La situation est aussi difficile pour les remplisseurs de visage («fillers» en anglais), notamment des injections d’acide hyaluronique pour repulper les lèvres, procédure très populaire en Russie. «Nous sommes aussi obligés de dire adieu» aux fillers du géant américain Abbvie, regrette Mme Vlassova, qui espère que des producteurs européens pourront prendre la relève.

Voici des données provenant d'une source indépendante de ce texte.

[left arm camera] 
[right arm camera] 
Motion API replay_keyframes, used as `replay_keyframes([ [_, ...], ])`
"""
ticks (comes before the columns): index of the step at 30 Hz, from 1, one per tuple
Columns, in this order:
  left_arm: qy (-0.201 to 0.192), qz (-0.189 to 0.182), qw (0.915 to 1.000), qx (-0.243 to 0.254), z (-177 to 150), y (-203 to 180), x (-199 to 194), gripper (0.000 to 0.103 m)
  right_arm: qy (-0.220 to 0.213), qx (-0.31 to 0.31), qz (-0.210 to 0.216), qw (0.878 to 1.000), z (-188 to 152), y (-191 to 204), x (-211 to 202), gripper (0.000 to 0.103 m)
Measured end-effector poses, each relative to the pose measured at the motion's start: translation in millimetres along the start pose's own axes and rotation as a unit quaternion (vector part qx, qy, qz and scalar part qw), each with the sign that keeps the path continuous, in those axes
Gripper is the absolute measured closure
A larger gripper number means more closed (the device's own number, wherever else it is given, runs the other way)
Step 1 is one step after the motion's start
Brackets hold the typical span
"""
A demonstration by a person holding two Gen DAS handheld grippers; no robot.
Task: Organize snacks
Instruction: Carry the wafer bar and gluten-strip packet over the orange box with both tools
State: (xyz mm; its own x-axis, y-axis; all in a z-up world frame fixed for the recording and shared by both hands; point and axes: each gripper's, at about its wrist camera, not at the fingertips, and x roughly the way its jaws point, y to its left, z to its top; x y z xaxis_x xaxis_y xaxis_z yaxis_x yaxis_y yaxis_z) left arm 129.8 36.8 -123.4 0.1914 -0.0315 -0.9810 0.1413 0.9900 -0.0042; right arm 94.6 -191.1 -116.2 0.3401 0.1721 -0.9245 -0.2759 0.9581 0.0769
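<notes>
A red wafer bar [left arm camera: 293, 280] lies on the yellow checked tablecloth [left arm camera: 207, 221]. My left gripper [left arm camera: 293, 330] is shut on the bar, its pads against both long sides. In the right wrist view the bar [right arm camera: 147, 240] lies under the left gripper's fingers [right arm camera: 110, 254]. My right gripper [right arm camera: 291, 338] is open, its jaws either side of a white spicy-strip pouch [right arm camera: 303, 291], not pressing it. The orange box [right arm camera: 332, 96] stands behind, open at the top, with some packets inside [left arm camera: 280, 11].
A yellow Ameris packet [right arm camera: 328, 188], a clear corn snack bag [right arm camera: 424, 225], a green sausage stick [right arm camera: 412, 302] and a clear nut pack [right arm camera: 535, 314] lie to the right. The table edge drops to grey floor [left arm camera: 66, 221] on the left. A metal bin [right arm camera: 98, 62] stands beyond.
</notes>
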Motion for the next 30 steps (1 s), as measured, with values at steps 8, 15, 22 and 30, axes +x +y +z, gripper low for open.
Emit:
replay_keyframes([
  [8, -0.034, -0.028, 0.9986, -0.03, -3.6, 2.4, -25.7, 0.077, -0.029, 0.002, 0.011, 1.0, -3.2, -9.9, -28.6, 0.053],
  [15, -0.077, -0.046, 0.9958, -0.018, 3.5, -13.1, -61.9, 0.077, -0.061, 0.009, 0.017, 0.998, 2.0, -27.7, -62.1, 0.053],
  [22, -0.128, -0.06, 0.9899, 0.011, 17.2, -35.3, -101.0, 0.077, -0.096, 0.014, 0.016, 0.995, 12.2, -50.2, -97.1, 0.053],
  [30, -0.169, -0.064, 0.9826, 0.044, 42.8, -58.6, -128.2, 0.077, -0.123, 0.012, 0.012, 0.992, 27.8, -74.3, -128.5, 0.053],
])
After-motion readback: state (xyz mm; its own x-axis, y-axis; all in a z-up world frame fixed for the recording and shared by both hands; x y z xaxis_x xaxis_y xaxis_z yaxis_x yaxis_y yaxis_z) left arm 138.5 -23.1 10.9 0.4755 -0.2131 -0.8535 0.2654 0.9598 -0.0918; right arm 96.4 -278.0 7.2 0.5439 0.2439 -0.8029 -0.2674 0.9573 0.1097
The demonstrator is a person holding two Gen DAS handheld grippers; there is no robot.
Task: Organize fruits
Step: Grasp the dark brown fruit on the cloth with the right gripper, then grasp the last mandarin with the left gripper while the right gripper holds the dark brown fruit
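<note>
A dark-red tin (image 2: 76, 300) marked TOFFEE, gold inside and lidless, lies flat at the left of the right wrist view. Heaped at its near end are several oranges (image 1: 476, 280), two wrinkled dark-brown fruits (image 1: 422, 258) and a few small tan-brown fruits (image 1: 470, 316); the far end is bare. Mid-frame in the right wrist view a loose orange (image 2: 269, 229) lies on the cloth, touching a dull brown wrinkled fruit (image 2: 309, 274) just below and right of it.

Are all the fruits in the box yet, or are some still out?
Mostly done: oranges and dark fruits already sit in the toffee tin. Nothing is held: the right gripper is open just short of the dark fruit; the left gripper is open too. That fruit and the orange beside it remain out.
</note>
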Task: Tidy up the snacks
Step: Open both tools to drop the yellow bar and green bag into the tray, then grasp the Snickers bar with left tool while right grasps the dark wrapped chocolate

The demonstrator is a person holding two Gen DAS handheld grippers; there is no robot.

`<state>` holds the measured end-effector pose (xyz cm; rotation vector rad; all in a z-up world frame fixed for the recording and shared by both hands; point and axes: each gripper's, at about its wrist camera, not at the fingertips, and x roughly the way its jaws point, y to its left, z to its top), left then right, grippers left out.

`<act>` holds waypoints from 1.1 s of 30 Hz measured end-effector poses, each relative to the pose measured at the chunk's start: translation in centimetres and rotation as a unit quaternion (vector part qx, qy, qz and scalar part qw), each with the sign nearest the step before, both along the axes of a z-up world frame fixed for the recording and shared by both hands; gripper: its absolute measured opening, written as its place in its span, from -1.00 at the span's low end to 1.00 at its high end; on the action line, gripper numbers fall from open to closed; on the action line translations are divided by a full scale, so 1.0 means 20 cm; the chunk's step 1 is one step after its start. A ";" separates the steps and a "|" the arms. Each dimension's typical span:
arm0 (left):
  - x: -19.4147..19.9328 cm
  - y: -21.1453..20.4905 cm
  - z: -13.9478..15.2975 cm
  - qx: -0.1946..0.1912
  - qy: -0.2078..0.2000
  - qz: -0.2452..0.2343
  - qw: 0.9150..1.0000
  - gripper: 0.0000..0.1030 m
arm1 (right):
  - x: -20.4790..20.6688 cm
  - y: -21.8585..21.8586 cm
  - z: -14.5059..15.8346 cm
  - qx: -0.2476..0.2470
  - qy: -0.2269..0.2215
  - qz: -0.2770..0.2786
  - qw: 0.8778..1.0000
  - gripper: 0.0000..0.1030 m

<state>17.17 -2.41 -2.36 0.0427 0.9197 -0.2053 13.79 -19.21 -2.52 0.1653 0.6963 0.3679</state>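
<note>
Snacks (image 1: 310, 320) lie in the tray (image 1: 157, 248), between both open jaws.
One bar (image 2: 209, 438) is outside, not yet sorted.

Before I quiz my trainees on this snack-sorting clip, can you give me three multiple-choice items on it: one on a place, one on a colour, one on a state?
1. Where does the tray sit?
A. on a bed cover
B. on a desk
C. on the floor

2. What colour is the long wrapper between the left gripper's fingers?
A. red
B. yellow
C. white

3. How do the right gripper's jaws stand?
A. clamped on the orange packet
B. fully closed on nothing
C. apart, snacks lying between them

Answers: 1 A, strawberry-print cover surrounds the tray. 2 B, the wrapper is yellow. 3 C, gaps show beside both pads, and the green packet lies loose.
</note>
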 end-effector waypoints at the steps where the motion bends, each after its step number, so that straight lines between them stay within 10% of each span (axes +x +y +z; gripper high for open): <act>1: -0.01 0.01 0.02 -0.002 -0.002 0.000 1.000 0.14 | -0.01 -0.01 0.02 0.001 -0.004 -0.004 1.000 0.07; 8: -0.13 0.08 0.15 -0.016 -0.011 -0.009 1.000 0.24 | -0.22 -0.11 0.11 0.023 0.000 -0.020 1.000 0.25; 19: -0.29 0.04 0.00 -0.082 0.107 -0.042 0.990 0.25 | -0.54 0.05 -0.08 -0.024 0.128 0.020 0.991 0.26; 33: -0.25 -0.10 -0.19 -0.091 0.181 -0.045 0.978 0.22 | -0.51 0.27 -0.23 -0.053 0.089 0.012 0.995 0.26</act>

Les implantations mammaires sont aussi dans une conjoncture complexe, faute de producteurs russes. En effet, la totalité des prothèses sont importées, dont 60% des États-Unis et 13% d’Allemagne, des pays sanctionnant la Russie. Si les sanctions ne visent pas les implants eux-mêmes, les chaînes logistiques et financières du commerce international ont été largement paralysées par les mesures occidentales, rendant les importations difficiles, ce qui affecte aussi bien la reconstruction mammaire que les opérations esthétiques. Résultat, en mars, les prix des implants ont été d’abord multipliés par trois, avant de se stabiliser à un niveau 20% supérieur à celui d’avant l’offensive contre l’Ukraine, précise à l’AFP, le chirurgien plastique, Evgueni Dobreïkine.
Seins patriotiques
Alexandre Saverski, président de la Ligue de défense des patients, craint donc que sous peu des produits bon marché mais potentiellement dangereux puissent arriver dans les cliniques, de quoi rappeler le scandale des implants mammaires français PIP de mauvaise qualité. Mais, pour lui, bientôt les problèmes vont se généraliser à tout le secteur de la santé. «Dans quelques mois, le déficit d’équipements médicaux en Russie dont 80% sont importés, va être critique», assène Alexandre Saverski.
Autre problème pour les professionnels de la beauté, l’inflation qui ronge le pouvoir d’achat. Mme Vlassova a déjà constaté une baisse de sa clientèle: «Les revenus de la population ont baissé. Par conséquent, les gens diminuent leurs dépenses». Malgré ce contexte, le chirurgien plastique Evgueni Dobreïkine veut conquérir une nouvelle clientèle. Pour cela, il a choisi un marketing patriotique. Il a lancé en juin l’idée d’implants mammaires «RosGrud» (Poitrine russe) qui, au lieu d’être translucides, sont aux couleurs du drapeau russe ou d’un treillis militaire.
Nastella Sokolova, une designer de 28 ans, est enthousiaste. Si elle veut cet implant dans ses seins c’est «pour que la Russie soit toujours dans mon cœur». «C’est ma façon de défendre ma Patrie», ajoute-t-elle. En attendant de trouver un fournisseur à l’étranger capable et désireux de lui créer de tels implants, M. Dobreïkine sonne un brin menaçant face à ceux qui critiquent ou moquent son projet. «Peut-être que ceux qui sont contre nos implants patriotiques sont aussi contre notre pays? Auquel cas, peut-être qu’on doit s’intéresser à eux», lâche-t-il, allusion aux poursuites judiciaires qui se multiplient contre les détracteurs de l’offensive russe en Ukraine.